Quinn sahneye doğru yürüdü ve kalabalıktan gelen ses gümbür gümbürdü. Bütün sahne sallandı. Diğer liderlerden herhangi birinin Quinn’in olduğu yerde durduğu zamana benzemiyordu. Sonunda, yine de, liderleri onlara baktı ve tüm vampirlerin hızla sakinleşmesini sağlayan bir tür baskı yaydı.
‘ Quinn orada durup tekrar hepsine bakıyordu, her biri şu anda onun sözlerini dinliyordu.
“Bu savaşta kaybettiğimiz vampirler. Birçokuna yakındım. Sadece vampir şövalyem Paul’den de bahsetmiyorum.” dedi Quinn. “Kazz’ı tanıyordum, Arthur’u tanıyordum ve hatta Bryce’ı iyi ve kötü yönleriyle tanıyordum. Birçoğunuzun bana kahraman dediğini duyuyorum.

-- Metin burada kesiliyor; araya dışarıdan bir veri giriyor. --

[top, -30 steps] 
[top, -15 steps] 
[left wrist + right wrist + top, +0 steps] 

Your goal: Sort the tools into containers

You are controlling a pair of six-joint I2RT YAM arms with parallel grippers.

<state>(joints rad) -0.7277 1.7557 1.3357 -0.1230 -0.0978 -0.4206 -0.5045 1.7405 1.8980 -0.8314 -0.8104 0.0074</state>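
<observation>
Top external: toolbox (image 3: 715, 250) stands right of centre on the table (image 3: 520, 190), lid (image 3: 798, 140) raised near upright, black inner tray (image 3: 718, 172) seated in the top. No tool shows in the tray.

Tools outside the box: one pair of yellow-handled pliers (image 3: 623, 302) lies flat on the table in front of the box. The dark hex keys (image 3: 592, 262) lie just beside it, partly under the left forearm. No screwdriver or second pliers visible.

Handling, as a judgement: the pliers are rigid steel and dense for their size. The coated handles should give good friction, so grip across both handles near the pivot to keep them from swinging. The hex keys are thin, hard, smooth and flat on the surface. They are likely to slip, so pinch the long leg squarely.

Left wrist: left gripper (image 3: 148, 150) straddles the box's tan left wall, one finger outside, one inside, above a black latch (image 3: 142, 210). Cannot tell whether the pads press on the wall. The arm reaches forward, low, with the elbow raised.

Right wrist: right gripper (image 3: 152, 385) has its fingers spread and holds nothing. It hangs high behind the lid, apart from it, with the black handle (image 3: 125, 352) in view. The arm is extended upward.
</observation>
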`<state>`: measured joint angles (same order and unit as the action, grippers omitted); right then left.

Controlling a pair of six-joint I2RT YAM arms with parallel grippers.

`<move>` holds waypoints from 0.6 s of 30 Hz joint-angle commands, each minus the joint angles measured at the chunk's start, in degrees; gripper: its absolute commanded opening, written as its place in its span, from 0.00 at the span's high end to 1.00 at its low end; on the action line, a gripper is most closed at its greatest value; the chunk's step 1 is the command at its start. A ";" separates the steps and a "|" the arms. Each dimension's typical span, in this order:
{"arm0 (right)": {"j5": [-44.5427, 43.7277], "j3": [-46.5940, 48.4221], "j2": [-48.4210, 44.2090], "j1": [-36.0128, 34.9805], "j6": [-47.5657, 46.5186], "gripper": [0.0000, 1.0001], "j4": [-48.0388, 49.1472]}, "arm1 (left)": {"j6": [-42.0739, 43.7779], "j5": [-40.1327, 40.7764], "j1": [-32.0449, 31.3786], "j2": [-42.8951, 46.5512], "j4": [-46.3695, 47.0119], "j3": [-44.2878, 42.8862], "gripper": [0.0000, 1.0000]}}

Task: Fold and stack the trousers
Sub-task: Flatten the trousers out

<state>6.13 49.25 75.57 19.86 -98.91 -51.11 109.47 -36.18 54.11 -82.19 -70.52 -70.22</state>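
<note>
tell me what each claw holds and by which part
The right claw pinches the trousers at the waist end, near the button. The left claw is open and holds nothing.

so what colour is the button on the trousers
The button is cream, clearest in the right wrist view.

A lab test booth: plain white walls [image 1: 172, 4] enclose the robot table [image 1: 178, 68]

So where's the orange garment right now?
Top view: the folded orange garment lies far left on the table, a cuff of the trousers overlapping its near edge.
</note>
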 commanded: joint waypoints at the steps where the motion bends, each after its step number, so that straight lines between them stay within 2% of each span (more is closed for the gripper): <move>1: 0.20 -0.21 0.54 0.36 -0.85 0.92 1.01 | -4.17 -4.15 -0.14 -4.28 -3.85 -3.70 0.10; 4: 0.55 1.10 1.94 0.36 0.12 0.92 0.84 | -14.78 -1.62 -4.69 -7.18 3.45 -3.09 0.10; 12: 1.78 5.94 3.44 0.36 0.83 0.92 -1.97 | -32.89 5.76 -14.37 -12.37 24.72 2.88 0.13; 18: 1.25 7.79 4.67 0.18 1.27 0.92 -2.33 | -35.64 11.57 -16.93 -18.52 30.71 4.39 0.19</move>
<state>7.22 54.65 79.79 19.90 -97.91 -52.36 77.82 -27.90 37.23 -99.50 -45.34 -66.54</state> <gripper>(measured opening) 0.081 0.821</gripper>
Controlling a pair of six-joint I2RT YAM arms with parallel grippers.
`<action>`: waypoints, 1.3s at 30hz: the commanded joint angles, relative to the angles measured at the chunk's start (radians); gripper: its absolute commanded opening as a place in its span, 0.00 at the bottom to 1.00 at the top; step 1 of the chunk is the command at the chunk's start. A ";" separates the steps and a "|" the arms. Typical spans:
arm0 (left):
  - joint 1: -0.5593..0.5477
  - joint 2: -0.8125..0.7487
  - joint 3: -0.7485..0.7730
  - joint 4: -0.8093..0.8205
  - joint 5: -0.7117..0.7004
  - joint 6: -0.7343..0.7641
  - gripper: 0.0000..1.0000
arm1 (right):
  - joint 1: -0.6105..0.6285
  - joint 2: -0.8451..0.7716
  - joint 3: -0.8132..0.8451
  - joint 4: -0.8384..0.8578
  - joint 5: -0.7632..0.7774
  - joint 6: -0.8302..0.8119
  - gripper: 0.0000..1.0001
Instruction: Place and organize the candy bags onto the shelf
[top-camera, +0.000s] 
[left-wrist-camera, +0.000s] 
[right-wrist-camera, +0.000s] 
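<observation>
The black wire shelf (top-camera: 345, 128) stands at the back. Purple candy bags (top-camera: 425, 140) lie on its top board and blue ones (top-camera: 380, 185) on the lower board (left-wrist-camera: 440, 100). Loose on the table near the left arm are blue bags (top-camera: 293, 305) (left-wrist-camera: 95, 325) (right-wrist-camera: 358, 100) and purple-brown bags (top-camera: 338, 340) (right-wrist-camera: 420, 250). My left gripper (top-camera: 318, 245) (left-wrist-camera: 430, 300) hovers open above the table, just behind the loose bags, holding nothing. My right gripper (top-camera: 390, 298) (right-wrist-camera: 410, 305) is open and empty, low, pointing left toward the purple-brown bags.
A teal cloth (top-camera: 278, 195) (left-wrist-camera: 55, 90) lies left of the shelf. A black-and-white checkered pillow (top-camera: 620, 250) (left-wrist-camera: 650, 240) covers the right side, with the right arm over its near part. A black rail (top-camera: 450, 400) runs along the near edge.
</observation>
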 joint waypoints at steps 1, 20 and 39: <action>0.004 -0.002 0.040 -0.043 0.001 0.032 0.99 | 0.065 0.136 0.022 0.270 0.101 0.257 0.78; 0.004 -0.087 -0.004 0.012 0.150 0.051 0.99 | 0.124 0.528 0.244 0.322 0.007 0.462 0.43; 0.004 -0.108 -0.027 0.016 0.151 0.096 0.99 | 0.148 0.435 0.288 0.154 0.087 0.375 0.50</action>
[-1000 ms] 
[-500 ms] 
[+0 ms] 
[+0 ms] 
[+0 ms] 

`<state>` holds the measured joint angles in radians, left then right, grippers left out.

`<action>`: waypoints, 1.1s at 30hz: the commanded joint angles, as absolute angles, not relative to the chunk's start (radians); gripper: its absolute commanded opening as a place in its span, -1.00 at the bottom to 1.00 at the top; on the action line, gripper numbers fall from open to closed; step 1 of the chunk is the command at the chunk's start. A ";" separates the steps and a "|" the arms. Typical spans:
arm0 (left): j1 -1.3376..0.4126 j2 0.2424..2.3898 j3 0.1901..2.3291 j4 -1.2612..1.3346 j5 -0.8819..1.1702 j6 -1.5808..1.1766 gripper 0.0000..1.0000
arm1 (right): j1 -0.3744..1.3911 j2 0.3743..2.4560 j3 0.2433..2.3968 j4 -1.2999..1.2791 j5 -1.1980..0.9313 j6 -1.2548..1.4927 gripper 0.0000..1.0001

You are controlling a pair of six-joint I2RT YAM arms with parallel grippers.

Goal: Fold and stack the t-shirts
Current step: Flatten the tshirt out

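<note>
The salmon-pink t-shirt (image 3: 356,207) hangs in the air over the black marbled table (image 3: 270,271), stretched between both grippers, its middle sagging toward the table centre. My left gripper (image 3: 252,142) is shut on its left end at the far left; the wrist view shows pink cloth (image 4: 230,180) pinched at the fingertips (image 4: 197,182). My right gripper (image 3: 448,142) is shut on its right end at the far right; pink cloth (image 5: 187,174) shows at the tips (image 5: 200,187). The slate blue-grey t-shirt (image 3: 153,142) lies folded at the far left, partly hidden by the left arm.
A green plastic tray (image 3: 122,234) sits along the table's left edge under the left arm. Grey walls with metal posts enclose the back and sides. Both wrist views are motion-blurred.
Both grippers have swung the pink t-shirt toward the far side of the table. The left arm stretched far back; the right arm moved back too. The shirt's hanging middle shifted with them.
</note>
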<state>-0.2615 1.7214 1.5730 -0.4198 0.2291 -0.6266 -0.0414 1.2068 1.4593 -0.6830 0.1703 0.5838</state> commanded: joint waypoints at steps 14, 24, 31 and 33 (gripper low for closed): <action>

“Ama dürüst olmak gerekirse, hayatlarını feda etmeye hazır olan bu insanlar, kahraman olarak adlandırılması gereken kişilerdi. Tereddüt etmeden birbirlerini kurtarmak için hayatlarını riske attılar. Yerleşim yeri ve önemsedikleri insanlar.
“Benim yapamayacağım bir şey yaptılar. Bob, Tilart, Fiona, Lucas, Brian…”
Diğerleri, Quinn’in bir sürü isim listelemeye devam ederken o anda ne yaptığını merak ediyorlardı. Yaklaşık on dakika sürdü. O zamana kadar yerleşimdeki bazı vampirler Quinn’in ne yaptığını anladı ve gözleri dolmaya başladı.
“Bu savaşta hayatını kaybeden her bir vampirin isimleri bunlar. Size söyleyeyim, bugün olan şey bir kaza değildi. Saldırıya uğradınız ve şimdi ya da gelecekte tekrar saldırıya uğrama ihtimaliniz yüksek ve sanırım bazılarınız bunu biliyor.
“Ama bugün söylediğim isimler gibi insanlara sahip olduğumuz sürece, o zaman iyi olacağız. İsimlerinin hiçbirini unutmayacağım. Öleceğim güne kadar her birini yanımda götürdüğüm gibi. Onları ve onlardan sonraki herkesi hatırlayacağım.”
Vampirler, Quinn’in konuşmasından sonra tezahürat yapmadılar. Bunun yerine, derin düşüncelere dalmışlardı. Neden saldırıya uğradıklarını ya da kavganın ne hakkında olduğunu bile anlamadılar. Hiçbir şey bilmiyorlardı ve şimdi bile vampir liderler onlara açıklama yapmamıştı.
Onuncu lider, onlara kısmi bir gerçeği söyleyen tek kişiydi ve bunun için Quinn’e teşekkür etmek istiyorlardı. Vampir arkadaşlarının neden ve neden öldüğünü bilmek için.
“Hepinize söylemek istediğim bir şey daha var. Liderleriniz ve hepiniz o gün önümde başınızı eğdiniz ve bana bir soru sordunuz. Senin vampir kralın olup olmayacağım.
“Ve şimdi bunun için cevabını aldım…”
******
MVS + MWS webtoon’una ayda sadece 3 dolar karşılığında erişim elde edeceksiniz.